At the most recent NPC and CPPCC, Chinese policymakers weighed the backlash against the standard neoliberal economic model, based on free movement of goods, capital, information, and sometimes labor. The advanced economies and the international institutions they lead have long assumed that expanding these freedoms naturally leads to better outcomes for all.

But the neoliberal model has had grave unintended consequences, such as environmental degradation, rising inequality, and the emergence of monopolies (especially in the tech sector). On a more emotional level, globalization and openness has fueled cultural insecurity. As frustration with the advanced economies’ approach has grown, so has mistrust of the experts and elites who championed it.

In response to these anxieties, rational homo economicus has morphed into emotional homo politicus – an agent susceptible to the sirens of nationalism, tribalism, protectionism, and populism. The result is escalating trade conflicts, rising isolationism, surging anti-immigrant sentiment, and calls for massive increases in social spending, based on concepts like modern monetary theory.

For China, these developments imply a more hostile external environment. With the growth already slowing, policymakers at the NPC and CPPCC focused on how to ensure economic, financial, and social stability while reviving dynamism.

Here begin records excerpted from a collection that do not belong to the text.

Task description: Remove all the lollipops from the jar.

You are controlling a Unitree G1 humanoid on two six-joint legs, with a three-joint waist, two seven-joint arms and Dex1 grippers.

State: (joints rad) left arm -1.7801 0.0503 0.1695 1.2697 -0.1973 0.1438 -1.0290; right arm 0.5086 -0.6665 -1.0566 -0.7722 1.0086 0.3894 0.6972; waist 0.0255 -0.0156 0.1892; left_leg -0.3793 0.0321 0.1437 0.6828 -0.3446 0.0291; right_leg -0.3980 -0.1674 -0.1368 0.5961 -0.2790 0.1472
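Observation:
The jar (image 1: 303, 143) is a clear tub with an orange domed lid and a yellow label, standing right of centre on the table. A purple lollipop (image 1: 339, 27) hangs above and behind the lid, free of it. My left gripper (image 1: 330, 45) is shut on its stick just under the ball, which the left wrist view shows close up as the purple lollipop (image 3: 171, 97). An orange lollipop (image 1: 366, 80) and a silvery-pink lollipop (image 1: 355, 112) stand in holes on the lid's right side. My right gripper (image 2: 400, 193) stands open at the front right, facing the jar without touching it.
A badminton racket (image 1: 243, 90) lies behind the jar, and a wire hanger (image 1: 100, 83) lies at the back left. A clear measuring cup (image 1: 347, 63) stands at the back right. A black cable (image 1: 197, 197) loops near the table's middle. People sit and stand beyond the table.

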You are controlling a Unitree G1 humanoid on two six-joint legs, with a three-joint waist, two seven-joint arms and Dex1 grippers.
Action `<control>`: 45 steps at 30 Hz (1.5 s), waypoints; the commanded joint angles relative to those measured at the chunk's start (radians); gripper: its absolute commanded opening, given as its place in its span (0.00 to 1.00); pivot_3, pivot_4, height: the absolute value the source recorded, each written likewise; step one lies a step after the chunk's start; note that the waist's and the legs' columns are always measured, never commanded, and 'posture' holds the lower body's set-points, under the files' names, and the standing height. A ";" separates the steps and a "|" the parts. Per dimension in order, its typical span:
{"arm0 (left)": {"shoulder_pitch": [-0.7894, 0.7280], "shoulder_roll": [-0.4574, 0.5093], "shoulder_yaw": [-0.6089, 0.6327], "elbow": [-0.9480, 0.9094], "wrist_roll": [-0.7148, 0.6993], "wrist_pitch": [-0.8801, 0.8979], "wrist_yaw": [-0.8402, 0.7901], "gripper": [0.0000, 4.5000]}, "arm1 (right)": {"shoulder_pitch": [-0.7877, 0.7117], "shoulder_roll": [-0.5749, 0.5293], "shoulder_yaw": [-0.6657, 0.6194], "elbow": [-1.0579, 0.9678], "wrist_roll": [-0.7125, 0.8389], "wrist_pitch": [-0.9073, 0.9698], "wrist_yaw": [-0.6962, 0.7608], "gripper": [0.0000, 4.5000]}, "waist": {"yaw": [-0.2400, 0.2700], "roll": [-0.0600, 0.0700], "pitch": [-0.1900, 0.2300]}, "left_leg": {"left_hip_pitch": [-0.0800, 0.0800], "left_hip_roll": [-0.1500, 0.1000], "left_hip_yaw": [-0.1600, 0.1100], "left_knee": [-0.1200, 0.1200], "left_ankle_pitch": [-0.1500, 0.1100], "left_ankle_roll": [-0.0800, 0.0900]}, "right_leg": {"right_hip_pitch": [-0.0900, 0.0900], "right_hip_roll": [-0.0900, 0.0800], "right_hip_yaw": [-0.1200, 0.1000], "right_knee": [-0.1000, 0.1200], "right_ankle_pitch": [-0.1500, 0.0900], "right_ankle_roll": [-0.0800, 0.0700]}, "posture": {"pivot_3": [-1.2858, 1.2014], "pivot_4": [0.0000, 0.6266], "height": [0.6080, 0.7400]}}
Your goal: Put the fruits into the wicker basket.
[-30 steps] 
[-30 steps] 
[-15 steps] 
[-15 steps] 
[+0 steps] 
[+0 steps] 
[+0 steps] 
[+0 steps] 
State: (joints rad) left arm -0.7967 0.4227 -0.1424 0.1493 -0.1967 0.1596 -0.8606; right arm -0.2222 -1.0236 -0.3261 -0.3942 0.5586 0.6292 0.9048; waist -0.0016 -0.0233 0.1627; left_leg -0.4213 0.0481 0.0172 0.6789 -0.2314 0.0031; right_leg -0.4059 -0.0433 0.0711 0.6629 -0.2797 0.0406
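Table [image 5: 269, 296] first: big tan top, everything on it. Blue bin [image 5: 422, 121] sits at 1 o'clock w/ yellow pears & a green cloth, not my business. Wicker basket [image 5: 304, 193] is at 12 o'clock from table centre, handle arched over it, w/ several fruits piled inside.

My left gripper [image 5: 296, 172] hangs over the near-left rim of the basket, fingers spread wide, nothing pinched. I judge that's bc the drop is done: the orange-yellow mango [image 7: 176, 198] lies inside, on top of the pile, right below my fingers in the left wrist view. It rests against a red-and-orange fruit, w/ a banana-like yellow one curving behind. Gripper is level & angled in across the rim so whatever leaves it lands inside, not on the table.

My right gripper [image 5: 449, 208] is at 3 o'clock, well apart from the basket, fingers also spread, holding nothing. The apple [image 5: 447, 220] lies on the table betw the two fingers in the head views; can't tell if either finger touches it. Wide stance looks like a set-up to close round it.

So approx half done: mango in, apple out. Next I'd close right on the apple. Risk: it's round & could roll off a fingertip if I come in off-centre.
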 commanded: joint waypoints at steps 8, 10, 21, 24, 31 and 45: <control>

Despite the challenges China faces – including a high debt-to-GDP ratio and volatile stock markets – the country’s leaders have proved adept at securing progress toward these goals. Consumer price index inflation stands at 2.1%. Last year, 13.6 million urban jobs were added, underpinning an unemployment rate of just 5%, and over 18,000 new businesses were launched every day, on average. China’s international trade and payment position is largely balanced.

This is the result of a comprehensive and ever-evolving strategy aimed at improving the quality of life and work, reducing poverty, lowering the tax and regulatory burden for small private businesses, and championing green, innovative, open, and sustainable growth. For example, last year, China reduced its average tariff rate from 9.8% in 2017 to 7.5%; opened another 4,100 kilometers (2,550 miles) of high-speed railways; granted permanent urban residency to 14 million workers from rural areas; and implemented tax and fee cuts that reduced business costs by some CN¥1.3 trillion ($193 billion).

The Chinese authorities have now announced their intention to reduce the tax and social-security burden for business by another CN¥2 trillion, and to increase the fiscal deficit by 0.2 percentage points of GDP, to 2.8%, in order to counter the threat of protectionism-driven global deflation. Moreover, the NPC adopted a new foreign investment law that will reduce barriers to market entry by foreign entities and improve substantially the protection of intellectual property rights.

While many in the West sacrifice homo economicus to appease homo politicus, China’s leaders are trying to satisfy both. They know that neglecting the needs of homo politicus could lead to social instability and fragmentation. But they also know that they must respond to internal pressures and rapidly evolving external conditions in ways that make good economic sense.

Not every decision will turn out to be the right one. But in China, when mistakes are made, adjustments follow. While this form of accountability is not perfect, it has produced a track record that is exceptional by any standard.

Andrew Sheng is Distinguished Fellow of the Asia Global Institute at the University of Hong Kong and a member of the UNEP Advisory Council on Sustainable Finance. Xiao Geng, President of the Hong Kong Institution for International Finance, is a professor at Peking University HSBC Business School and at the University of Hong Kong’s Faculty of Business and Economics.